This article is entirely satire. All information and interviews below are fictional and for entertainment purposes only.
The already cutthroat competition for internships just got bloodier after White House officials announced that the government internship hiring process will be replaced by a series of cage matches to determine the candidate most fit for the position.
In a press conference held at hole 9 of The Mar-a-Lago Club, President Donald Trump told reporters, “We want the best, the greatest candidates, you look at other countries, their interns, they’re strong, they’re powerful, our interns should be like that, the most beautiful, the strongest.”
Elon Musk, the head of the Department of Governmental Efficiency, followed up by saying “a strong government needs strong workers, and this process finds the strongest, most fit candidates for a job.”
The first match held for Tulane University students took place in Devlin B. Fieldhouse on Sunday.
Chad “max power” Powers, a junior Earth and environmental studies major, fought Whitney “thunderstrike” Rogers, a sophomore civil engineering major, for the Environmental Protection Agency’s prestigious Shell Corporation Gulf Coast Fracking Fellowship.
A bloodied Powers told The Hullabaloo, “I’m really excited to work for the EPA; I’ve always dreamed of finding new and innovative ways to cause extinctions in the Gulf of America.” Rogers was unavailable for comment as he was wheeled away by paramedics.
Some students are excited about the changes. “This provides a new way for me to get work experience,” senior Kelly Adams said. “I don’t have the best resume because all I did in college was whippets, but I can throw a mean right hook.”
Federal Communications Commission Chairwoman Penelope Cross announced that matches will be broadcast on ESPN U, with the rights to especially competitive positions, such as congressional staffers, being auctioned to other networks.
Because of high application numbers, government officials are reportedly considering switching to larger “Hunger Games” style battle royales, as opposed to the current bracket format.
New Orleans area drug dealer, Tony Vigor, reported that sales of anabolic steroids, which increase testosterone production, have tripled since the program was announced.

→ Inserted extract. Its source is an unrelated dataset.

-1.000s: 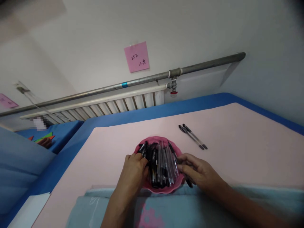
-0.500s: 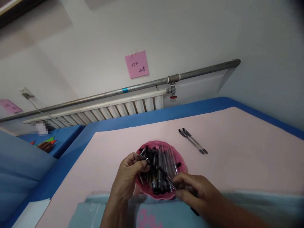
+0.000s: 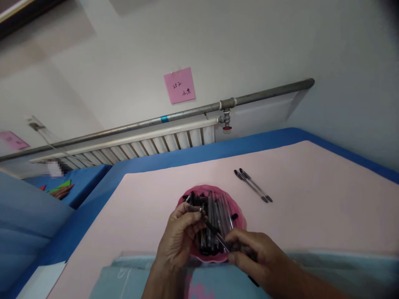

“I used to be selling these to gym rats and the football team,” Vigor said. “Now it’s all CS kids.”
Hank Schrader of the Drug Enforcement Agency confirmed the uptick in steroid sales. “We’re used to picking up fraternity members and athletes in drug stings, now we’re seeing lots of STEM majors.”
The intern rights group, People for the Ethical Treatment of Interns, has begun holding protests outside matches.
“These poor kids, they’re already overworked and unpaid, now they must fight for the opportunity? It’s inhumane,” PETI spokesperson Penelope Justicewood said.
Following the interview, Justicewood was deported to Guatemala after federal officials accused her of being an active member of the Venezuelan gang Tren de Aragua.
Some departments are investigating alternative internship hiring programs.
A memo found in the pocket of U.S. Secretary of Defense Pete Hegseth, who was unconscious outside the Boot, said that the U.S. Department of Defense will use a shot drinking competition to fill its internships.
Following the government’s lead, major banks are considering introducing fight programs of their own. In response, Tulane’s A.B. Freeman School of Business has announced a new course, “CDMA 2025: Boxing.”